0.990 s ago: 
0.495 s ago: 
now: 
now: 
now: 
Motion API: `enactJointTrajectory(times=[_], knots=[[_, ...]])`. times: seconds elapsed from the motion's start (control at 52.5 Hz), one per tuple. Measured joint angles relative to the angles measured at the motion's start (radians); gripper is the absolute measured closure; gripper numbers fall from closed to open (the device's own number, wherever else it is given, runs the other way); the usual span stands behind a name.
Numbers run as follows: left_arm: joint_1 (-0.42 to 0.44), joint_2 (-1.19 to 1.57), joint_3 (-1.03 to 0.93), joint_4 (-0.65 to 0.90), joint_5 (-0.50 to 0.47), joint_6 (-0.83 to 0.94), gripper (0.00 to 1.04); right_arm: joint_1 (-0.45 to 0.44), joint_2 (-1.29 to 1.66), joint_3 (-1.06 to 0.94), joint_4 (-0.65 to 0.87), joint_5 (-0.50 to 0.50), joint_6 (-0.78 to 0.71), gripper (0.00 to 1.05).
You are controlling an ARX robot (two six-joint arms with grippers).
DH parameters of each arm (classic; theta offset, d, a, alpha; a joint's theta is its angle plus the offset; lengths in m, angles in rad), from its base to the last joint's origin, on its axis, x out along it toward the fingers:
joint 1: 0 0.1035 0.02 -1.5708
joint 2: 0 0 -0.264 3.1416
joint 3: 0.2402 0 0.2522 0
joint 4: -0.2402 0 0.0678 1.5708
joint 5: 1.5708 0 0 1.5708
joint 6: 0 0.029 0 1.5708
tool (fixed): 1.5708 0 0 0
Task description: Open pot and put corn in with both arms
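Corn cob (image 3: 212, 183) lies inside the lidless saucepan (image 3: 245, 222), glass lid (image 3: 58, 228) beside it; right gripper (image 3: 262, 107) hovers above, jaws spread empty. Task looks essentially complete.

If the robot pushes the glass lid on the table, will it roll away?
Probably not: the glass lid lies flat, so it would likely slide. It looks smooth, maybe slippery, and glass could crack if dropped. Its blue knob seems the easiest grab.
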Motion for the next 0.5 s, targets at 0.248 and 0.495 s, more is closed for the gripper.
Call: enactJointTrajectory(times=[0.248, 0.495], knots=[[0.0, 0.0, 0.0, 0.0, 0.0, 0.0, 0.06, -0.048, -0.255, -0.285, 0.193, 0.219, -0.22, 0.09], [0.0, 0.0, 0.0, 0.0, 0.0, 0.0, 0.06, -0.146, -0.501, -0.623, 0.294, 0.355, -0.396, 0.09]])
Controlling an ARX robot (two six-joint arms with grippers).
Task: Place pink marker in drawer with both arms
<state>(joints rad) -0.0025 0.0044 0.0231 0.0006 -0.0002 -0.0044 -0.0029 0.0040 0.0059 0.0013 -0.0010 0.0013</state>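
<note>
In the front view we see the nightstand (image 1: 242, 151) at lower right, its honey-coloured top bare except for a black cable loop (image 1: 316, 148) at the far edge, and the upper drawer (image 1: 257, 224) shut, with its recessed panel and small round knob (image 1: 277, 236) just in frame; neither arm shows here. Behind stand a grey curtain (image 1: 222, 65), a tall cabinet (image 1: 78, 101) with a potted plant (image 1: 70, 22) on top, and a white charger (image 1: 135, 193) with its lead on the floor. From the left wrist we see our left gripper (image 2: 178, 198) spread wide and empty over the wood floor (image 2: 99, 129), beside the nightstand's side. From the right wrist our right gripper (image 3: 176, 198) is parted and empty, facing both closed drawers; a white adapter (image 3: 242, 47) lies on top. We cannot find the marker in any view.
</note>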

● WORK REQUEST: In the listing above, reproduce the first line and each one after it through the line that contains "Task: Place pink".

● ANSWER TO THIS TASK:
0.990 s ago: 
0.495 s ago: 
now: 
now: 
now: 
Motion API: `enactJointTrajectory(times=[_], knots=[[_, ...]])`. times: seconds elapsed from the motion's start (control at 52.5 Hz), one per tuple. Measured joint angles relative to the angles measured at the motion's start (radians); gripper is the absolute measured closure; gripper numbers fall from closed to open (the device's own number, wherever else it is given, runs the other way); the usual span stands behind a name.
Numbers run as follows: left_arm: joint_1 (-0.42 to 0.44), joint_2 (-1.19 to 1.57), joint_3 (-1.03 to 0.93), joint_4 (-0.65 to 0.90), joint_5 (-0.50 to 0.47), joint_6 (-0.83 to 0.94), gripper (0.00 to 1.04); right_arm: joint_1 (-0.45 to 0.44), joint_2 (-1.29 to 1.66), joint_3 (-1.06 to 0.94), joint_4 (-0.65 to 0.87), joint_5 (-0.50 to 0.50), joint_6 (-0.78 to 0.71), gripper (0.00 to 1.05).
You are controlling an ARX robot (two six-joint arms with grippers).
DH parameters of each arm (classic; theta offset, d, a, alpha; a joint's theta is its angle plus the offset; lengths in m, angles in rad), from its base to the last joint's origin, on its axis, x out along it toward the fingers:
joint 1: 0 0.1035 0.02 -1.5708
joint 2: 0 0 -0.264 3.1416
joint 3: 0.2402 0 0.2522 0
joint 4: -0.2402 0 0.0678 1.5708
joint 5: 1.5708 0 0 1.5708
joint 6: 0 0.029 0 1.5708
tool (fixed): 1.5708 0 0 0
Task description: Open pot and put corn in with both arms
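Corn cob (image 3: 212, 183) lies inside the lidless saucepan (image 3: 245, 222), glass lid (image 3: 58, 228) beside it; right gripper (image 3: 262, 107) hovers above, jaws spread empty. Task looks essentially complete.

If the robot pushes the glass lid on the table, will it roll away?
Probably not: the glass lid lies flat, so it would likely slide. It looks smooth, maybe slippery, and glass could crack if dropped. Its blue knob seems the easiest grab.
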Motion for the next 0.5 s, targets at 0.248 and 0.495 s, more is closed for the gripper.
Call: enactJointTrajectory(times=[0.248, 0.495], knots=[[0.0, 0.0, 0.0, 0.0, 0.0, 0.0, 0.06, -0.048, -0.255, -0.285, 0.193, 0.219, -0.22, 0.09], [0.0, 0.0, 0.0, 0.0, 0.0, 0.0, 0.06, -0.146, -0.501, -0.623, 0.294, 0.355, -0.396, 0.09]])
Controlling an ARX robot (two six-joint arms with grippers).
Task: Place pink marker in drawer with both arms

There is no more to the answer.